Task goal: Whatever lies between the line with "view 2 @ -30" and the end of the data, both included, must be copied exactly and without pictures.

Dataset excerpt:
┄┄┄┄┄┄┄┄┄┄

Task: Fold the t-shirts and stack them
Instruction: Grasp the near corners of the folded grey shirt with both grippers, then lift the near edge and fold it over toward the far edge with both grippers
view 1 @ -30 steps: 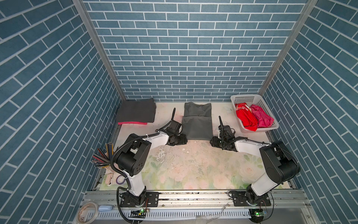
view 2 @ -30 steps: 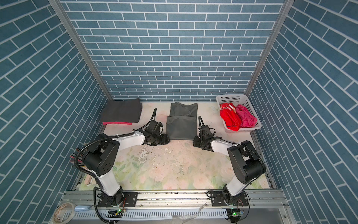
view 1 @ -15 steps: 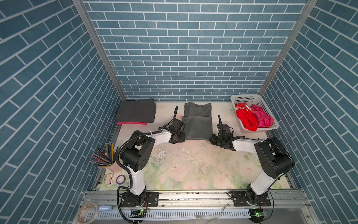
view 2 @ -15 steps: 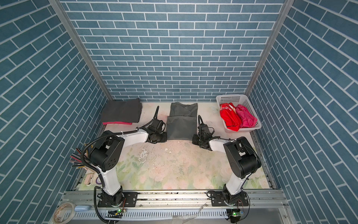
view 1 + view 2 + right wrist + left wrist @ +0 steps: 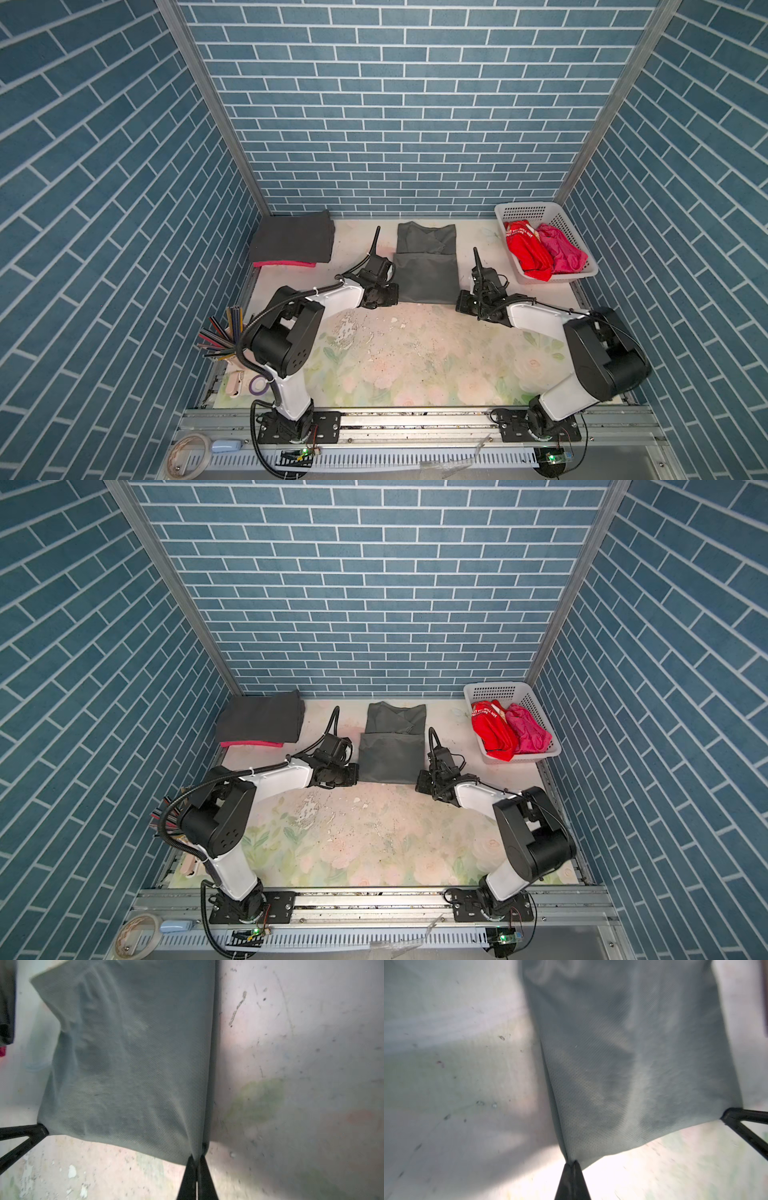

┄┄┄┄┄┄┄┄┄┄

Response area:
view 2 @ -30 steps: 
view 1 @ -15 steps: 
view 2 @ -15 steps: 
view 1 + view 2 + right wrist + left wrist @ +0 steps: 

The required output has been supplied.